_INFORMATION PROVIDED:_

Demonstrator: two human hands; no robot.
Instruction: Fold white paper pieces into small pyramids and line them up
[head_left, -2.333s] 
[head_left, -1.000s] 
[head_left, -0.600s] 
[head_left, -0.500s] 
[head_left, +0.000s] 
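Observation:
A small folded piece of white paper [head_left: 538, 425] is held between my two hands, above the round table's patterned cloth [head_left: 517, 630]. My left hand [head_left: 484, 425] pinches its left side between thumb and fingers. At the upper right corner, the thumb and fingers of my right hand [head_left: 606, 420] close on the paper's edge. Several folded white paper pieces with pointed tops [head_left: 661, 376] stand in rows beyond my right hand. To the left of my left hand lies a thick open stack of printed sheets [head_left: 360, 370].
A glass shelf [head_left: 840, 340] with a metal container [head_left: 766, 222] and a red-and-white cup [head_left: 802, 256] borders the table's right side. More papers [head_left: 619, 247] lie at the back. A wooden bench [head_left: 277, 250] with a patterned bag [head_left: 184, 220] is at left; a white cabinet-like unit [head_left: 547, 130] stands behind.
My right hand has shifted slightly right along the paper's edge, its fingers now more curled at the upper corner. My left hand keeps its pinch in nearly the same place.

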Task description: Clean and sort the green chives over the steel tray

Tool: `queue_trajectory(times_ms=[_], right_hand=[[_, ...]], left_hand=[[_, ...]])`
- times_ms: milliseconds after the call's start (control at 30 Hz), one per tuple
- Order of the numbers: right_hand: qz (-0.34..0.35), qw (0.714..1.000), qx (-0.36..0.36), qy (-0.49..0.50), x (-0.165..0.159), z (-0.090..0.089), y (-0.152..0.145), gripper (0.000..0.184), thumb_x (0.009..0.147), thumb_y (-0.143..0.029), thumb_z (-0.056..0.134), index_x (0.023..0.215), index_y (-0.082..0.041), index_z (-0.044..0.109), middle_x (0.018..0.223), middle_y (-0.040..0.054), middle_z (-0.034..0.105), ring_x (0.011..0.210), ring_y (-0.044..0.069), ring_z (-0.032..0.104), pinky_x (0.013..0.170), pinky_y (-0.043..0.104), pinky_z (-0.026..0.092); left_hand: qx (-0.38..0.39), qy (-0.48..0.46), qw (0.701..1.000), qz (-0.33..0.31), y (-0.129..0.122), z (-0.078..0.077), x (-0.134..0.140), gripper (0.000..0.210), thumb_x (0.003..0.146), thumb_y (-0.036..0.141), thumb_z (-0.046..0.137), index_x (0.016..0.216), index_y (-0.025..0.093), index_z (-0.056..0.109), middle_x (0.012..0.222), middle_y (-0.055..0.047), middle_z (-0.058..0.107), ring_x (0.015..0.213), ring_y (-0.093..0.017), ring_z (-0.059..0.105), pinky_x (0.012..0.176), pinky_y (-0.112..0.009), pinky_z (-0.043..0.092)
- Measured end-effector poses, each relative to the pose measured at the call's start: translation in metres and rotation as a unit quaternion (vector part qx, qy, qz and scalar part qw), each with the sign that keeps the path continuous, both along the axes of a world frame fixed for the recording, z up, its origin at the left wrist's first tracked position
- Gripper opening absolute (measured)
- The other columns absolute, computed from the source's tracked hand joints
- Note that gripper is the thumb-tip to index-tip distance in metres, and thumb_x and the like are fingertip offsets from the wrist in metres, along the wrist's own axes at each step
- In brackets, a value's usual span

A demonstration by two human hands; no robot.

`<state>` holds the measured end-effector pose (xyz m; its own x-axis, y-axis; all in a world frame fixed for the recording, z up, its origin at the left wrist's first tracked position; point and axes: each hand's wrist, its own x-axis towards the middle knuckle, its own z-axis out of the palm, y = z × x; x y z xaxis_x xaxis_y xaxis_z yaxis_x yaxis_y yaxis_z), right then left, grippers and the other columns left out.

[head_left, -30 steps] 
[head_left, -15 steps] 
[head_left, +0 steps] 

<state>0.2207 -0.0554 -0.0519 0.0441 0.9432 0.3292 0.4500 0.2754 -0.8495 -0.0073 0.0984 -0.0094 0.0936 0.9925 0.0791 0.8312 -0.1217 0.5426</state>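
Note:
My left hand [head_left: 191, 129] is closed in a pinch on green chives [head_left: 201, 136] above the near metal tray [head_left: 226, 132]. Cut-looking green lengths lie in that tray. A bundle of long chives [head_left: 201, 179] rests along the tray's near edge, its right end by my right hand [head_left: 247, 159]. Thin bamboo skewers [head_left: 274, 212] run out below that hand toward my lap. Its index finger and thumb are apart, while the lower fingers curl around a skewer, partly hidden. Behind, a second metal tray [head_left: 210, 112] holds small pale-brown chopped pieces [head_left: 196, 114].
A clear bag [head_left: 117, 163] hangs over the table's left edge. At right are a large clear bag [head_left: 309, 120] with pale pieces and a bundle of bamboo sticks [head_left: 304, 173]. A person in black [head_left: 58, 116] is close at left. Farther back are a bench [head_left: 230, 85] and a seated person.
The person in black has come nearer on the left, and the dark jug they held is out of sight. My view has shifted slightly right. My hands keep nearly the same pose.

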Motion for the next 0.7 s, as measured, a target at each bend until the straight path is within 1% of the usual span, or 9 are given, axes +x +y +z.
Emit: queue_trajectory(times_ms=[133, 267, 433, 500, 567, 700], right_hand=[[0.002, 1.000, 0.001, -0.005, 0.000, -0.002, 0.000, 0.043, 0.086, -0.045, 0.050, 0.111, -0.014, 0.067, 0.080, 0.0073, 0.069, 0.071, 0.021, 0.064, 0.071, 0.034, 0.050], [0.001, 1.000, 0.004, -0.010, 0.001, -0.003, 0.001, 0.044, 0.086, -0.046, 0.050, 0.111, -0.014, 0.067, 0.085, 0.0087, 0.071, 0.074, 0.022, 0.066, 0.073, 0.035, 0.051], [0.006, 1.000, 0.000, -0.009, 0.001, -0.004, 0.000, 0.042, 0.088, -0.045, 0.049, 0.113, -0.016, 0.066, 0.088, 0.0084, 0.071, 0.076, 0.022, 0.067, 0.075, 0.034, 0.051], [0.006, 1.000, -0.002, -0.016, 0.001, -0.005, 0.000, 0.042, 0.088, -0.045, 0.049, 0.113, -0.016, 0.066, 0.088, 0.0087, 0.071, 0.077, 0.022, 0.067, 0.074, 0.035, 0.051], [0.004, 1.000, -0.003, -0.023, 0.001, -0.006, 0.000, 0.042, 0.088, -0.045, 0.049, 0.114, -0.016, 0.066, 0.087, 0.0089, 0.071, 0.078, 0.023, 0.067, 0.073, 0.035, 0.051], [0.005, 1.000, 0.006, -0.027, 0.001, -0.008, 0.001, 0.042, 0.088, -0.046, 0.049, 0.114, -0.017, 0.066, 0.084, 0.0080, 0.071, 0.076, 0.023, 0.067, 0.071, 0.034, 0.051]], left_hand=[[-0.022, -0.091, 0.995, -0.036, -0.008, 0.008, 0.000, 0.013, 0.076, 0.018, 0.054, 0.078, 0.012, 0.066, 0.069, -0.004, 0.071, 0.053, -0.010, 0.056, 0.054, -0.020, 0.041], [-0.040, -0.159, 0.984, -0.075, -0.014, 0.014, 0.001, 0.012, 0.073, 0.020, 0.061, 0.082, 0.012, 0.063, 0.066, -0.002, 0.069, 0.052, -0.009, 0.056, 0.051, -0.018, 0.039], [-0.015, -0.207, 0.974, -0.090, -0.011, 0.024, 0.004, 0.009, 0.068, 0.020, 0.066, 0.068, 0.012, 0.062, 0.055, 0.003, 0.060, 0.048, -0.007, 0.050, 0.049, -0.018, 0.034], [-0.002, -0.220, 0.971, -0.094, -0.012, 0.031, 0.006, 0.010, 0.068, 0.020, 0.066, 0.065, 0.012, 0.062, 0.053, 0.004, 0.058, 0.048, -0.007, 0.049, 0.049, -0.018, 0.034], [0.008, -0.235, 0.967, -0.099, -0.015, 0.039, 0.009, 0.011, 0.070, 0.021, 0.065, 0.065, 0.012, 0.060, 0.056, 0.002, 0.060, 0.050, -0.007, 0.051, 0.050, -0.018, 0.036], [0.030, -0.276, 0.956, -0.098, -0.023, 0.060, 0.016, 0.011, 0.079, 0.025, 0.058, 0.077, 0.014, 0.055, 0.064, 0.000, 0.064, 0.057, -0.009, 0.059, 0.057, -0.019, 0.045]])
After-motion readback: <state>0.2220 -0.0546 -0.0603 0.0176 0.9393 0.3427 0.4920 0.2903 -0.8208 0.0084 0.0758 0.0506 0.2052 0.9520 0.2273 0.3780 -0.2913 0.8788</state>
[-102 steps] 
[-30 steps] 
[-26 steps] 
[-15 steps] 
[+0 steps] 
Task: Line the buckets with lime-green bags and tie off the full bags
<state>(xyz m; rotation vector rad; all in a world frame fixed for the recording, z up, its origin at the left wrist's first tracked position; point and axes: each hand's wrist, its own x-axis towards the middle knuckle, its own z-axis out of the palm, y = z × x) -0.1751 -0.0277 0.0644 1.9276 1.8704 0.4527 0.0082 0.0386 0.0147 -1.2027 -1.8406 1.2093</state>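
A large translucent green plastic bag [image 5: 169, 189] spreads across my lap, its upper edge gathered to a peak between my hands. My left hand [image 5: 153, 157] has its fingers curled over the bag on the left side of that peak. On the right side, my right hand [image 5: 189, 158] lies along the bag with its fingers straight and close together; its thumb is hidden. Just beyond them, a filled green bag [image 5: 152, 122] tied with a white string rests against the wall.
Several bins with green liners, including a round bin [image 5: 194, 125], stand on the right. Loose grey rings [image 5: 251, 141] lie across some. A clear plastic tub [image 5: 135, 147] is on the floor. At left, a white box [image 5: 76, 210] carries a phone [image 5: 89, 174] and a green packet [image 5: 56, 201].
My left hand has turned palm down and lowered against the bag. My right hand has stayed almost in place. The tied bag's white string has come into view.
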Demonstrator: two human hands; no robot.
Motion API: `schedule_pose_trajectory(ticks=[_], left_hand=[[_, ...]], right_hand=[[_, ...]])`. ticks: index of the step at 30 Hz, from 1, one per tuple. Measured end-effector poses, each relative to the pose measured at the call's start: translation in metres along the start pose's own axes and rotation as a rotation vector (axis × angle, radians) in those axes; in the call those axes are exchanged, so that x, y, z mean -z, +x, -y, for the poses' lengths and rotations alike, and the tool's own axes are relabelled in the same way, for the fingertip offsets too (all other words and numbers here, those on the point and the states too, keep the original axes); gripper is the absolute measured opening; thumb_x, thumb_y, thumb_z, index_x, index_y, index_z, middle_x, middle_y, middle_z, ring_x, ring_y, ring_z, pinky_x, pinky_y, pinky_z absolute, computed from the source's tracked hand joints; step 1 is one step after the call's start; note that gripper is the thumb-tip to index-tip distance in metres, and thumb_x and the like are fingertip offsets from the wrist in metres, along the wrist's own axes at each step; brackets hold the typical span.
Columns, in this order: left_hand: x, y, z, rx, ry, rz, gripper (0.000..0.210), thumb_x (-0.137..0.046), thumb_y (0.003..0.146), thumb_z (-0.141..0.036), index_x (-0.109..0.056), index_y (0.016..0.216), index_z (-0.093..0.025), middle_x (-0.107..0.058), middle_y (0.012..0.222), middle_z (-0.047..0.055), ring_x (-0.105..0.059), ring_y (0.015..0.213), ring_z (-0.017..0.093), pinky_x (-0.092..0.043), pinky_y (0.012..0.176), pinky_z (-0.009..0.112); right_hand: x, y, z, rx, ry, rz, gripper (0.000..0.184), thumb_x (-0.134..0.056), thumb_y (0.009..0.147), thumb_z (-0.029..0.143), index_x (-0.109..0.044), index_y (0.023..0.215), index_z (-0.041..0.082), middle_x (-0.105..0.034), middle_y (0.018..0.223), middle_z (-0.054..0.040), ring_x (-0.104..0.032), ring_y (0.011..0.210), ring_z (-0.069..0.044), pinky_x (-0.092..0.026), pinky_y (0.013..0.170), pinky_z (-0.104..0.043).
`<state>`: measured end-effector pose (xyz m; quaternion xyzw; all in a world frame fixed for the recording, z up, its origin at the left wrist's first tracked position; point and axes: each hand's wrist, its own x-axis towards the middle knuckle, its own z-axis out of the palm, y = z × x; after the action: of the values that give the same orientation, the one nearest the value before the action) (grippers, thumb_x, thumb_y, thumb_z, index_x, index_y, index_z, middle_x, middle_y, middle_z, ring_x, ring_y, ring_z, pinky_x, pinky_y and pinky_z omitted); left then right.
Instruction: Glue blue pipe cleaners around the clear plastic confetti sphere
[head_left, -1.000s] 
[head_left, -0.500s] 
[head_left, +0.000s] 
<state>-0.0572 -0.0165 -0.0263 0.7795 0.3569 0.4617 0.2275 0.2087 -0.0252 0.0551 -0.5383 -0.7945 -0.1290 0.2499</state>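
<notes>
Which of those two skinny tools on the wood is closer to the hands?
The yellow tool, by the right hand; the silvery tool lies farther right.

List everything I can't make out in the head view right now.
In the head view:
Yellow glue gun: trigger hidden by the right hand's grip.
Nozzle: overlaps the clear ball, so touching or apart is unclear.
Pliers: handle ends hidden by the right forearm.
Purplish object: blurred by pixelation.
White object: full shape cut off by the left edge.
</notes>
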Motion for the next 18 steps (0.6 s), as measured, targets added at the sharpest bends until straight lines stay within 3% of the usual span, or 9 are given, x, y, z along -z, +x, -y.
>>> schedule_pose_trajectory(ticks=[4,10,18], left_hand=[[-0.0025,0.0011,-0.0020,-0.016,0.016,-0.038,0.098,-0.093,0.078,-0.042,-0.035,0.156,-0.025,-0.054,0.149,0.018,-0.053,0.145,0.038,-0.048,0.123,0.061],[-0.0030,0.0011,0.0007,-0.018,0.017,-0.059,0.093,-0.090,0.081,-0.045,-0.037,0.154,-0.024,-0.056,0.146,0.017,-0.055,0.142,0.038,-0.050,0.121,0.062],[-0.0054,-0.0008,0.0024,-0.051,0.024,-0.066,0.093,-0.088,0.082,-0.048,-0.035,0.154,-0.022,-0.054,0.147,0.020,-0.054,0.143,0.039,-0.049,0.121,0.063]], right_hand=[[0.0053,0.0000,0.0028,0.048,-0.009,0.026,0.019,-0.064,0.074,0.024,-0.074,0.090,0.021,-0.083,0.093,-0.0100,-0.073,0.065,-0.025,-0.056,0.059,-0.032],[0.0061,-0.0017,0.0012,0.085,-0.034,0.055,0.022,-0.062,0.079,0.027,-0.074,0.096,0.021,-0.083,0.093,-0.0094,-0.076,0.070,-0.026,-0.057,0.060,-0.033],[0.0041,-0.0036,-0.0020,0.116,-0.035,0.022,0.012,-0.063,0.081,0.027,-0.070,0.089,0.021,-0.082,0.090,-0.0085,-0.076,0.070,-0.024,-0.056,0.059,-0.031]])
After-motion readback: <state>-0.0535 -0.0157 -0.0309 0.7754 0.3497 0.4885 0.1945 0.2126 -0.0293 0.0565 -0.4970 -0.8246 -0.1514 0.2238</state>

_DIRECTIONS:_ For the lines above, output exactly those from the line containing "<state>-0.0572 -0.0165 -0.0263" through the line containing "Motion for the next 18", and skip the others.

_ANSWER BOX:_
<state>-0.0572 -0.0165 -0.0263 0.7795 0.3569 0.4617 0.2275 0.2087 -0.0252 0.0551 -0.5383 -0.7945 -0.1290 0.2499</state>
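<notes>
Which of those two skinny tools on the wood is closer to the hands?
The yellow tool, by the right hand; the silvery tool lies farther right.

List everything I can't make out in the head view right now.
In the head view:
Yellow glue gun: trigger hidden by the right hand's grip.
Nozzle: overlaps the clear ball, so touching or apart is unclear.
Pliers: handle ends hidden by the right forearm.
Purplish object: blurred by pixelation.
White object: full shape cut off by the left edge.
</notes>
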Motion for the next 18 steps (0.6 s), as measured, targets added at the sharpest bends until straight lines stay within 3% of the usual span, or 9 are given, x, y, z along -z, +x, -y.

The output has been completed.